Benjamin Bennett (1907–1985) was a well known South African crime writer. He worked as a journalist with the Cape Argus newspaper from 1925 to 1975, as a crime reporter, and subsequently as news editor and finally editor of Argus Action. He was born in London, England and emigrated with his family to Kimberley, South Africa, in 1912. He was educated at Kimberley Boys' High School.
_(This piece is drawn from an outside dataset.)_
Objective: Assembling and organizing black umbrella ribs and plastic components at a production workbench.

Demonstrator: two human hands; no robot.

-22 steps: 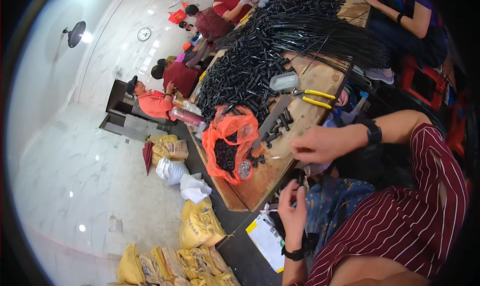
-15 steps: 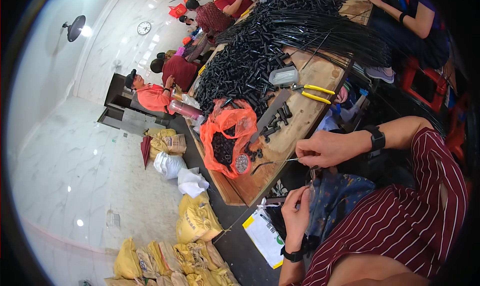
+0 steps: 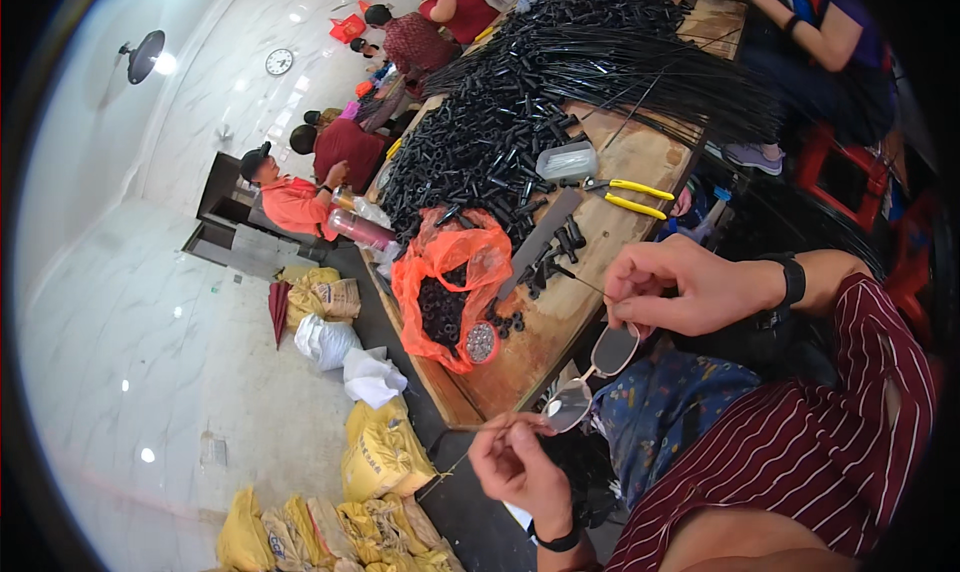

Bennett's prodigious output of books reflects a close involvement, as crime reporter, both at the crime scene and in the courtroom, where his professional life regularly took him, pen and notebook in hand. It is said that, for his insight, he was even consulted by the police for the solving of certain complex cases.
He is credited with having posed the most plausible scenarios for enduring murder mysteries, such as that of Bubbles Schroeder.

Bennett's books include:

- Down Africa's Skyways (1932)
- Up For Murder (1934) with François Pierre Rousseau
- Famous South African Murders (1938)
- Hitler Over Africa (1939)
- Too Late For Tears (1948)
- The Clues Condemn (1949)
- The Evil That Men Do (1950)
- Murder Is My Business (1951)
- Why Did They Do It? (1953)
- And Your Verdict? (1954)
- Destiny Comes Too Soon (1955)
- Freedom or the Gallows (1956)
- This Was A Man (1958)
- Genius For the Defense (1959)
- Murder Will Speak (1962)
- Why Women Kill (1965)
- Why Men Kill (1965)
- The Amazing Case of the Baron von Schauroth (1966)
- The Cohen Case (1971)
- They Crossed My Path (1972)
- Some Don't Hang (1973)
- The Noose Tightens (1974)
- Was Justice Done? The Scissors Murder (1975)

He also ghost-wrote Looking at My Heart (1968), the biography of Philip Blaiberg.